I agree. But the industry is hurtling down a tunnel of weak typing and runtime checking. So compiler features are diminishing in relevance at a geometric rate.


I see the exact opposite trend happening. Weak typing is plateauing. It's the last moment of apparent strength before long, slow, but inevitable collapse. Most interesting work is being done on the static side right now, partially because there's no more work to be done on the dynamic side. (A great deal of being dynamic is precisely throwing away all the structure you might build further features on.)

You can also see this in how all the dynamic languages are working on adding "optional" or "incremental" dynamic typing.
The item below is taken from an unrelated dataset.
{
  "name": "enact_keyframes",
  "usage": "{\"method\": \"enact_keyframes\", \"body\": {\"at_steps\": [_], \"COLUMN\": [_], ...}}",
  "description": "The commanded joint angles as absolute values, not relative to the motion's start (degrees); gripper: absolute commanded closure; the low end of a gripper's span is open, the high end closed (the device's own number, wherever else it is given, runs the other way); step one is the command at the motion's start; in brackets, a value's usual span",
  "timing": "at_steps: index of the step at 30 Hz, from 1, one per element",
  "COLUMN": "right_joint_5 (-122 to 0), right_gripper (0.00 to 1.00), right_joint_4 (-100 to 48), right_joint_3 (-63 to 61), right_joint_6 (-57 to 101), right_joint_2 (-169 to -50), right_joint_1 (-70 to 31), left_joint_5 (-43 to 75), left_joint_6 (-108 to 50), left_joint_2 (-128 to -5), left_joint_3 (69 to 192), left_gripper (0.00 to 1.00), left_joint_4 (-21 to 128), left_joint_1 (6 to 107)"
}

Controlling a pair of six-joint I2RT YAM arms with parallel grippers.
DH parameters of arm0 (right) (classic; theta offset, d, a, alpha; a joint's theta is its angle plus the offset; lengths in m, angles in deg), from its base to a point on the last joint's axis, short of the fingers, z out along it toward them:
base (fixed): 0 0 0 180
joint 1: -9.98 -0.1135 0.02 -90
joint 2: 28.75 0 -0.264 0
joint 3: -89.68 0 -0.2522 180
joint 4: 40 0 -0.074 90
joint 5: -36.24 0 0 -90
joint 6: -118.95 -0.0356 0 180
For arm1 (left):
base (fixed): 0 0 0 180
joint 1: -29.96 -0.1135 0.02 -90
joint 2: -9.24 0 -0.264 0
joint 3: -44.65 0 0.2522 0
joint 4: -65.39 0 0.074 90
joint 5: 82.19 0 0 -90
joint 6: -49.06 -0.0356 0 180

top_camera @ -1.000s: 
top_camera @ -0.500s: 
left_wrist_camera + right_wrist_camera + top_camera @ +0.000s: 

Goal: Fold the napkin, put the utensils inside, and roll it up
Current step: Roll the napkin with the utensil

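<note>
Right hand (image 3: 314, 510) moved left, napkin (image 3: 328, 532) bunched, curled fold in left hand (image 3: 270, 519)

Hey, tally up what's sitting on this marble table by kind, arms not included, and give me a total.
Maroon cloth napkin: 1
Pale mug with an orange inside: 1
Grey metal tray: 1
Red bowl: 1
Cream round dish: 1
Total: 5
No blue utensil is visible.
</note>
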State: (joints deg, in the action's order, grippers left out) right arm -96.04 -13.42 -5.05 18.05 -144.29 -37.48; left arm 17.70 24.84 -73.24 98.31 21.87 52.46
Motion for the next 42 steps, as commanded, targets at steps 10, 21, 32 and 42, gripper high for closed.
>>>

Static languages, by contrast, generally create one dynamic type, stick it in a library somewhere, and let the small handful of people who really need it use it. Few, if any, of them are adding any dynamic features. The motion trends are clear.


So I get to go back and look at the struct to see the order every time I initialize an instance? Or watch everything break when the noob on the team alphabetizes the struct fields? Yeah, that's a great solution.


If you're doing this, it is, by definition, on structs you choose to do it on. If you lack the judgment ability to decide when you want that, fine, never do it.

And the noob that is so noobish that they change code and don't even compile it to check to see whether it works is a menace well beyond this issue. That's an overpowerful argument; the real problem is the noob that isn't even running the compiler. The noob doesn't "break struct initializations" specially, they break everything.


> If you lack the judgment ability to decide when you want that, fine, never do it.

The choice in question is whether I want code that breaks silently when I add a field to a struct (named fields in initializers), or code that breaks silently when I swap fields of the same type in a struct (positional fields in initializers). Please tell me more about how "judgment ability" makes this anything other than a choice between brittle code and brittle code.

> And the noob that is so noobish that they change code and don't even compile it to check to see whether it works is a menace well beyond this issue. That's an overpowerful argument; the real problem is the noob that isn't even running the compiler. The noob doesn't "break struct initializations" specially, they break everything.

Compilation will not catch all situations where struct fields are reordered. Consider the rather common case where two fields on a struct are of the same type. If a noob swaps the order of these fields, it will compile just fine using your method of struct initialization. It's even quite possible that if unit tests initialize the structs in the same way, this could get past unit tests as well.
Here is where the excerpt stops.